> **What you will do**
Please give back the listing below in full. Change nothing.

> **Supplied material**
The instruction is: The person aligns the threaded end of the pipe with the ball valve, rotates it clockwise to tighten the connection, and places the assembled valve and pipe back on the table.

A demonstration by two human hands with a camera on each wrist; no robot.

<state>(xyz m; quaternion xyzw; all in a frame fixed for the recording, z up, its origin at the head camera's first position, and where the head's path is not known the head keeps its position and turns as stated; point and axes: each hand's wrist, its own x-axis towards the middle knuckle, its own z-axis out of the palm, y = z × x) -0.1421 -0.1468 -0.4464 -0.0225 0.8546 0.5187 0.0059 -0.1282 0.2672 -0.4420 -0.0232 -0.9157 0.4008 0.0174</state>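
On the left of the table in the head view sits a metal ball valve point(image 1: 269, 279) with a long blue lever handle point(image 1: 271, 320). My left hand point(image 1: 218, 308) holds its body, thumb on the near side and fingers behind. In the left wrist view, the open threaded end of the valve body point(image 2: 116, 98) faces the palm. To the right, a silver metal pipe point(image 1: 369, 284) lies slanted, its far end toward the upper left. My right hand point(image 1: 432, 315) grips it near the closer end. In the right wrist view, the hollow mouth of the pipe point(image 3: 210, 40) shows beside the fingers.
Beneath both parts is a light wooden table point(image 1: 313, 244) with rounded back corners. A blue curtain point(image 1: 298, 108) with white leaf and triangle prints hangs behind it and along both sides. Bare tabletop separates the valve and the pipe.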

> **Response to this exercise**
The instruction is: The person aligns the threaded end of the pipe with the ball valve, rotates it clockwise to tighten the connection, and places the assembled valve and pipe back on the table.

A demonstration by two human hands with a camera on each wrist; no robot.

<state>(xyz m; quaternion xyzw; all in a frame fixed for the recording, z up, its origin at the head camera's first position, and where the head's path is not known the head keeps its position and turns as stated; point and axes: each hand's wrist, its own x-axis towards the middle knuckle, its own z-axis out of the palm, y = z × x) -0.1421 -0.1468 -0.4464 -0.0225 0.8546 0.5187 0.0059 -0.1282 0.2672 -0.4420 -0.0232 -0.9157 0.4008 0.0174</state>
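On the left of the table in the head view sits a metal ball valve point(image 1: 269, 279) with a long blue lever handle point(image 1: 271, 320). My left hand point(image 1: 218, 308) holds its body, thumb on the near side and fingers behind. In the left wrist view, the open threaded end of the valve body point(image 2: 116, 98) faces the palm. To the right, a silver metal pipe point(image 1: 369, 284) lies slanted, its far end toward the upper left. My right hand point(image 1: 432, 315) grips it near the closer end. In the right wrist view, the hollow mouth of the pipe point(image 3: 210, 40) shows beside the fingers.
Beneath both parts is a light wooden table point(image 1: 313, 244) with rounded back corners. A blue curtain point(image 1: 298, 108) with white leaf and triangle prints hangs behind it and along both sides. Bare tabletop separates the valve and the pipe.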

This completes the response.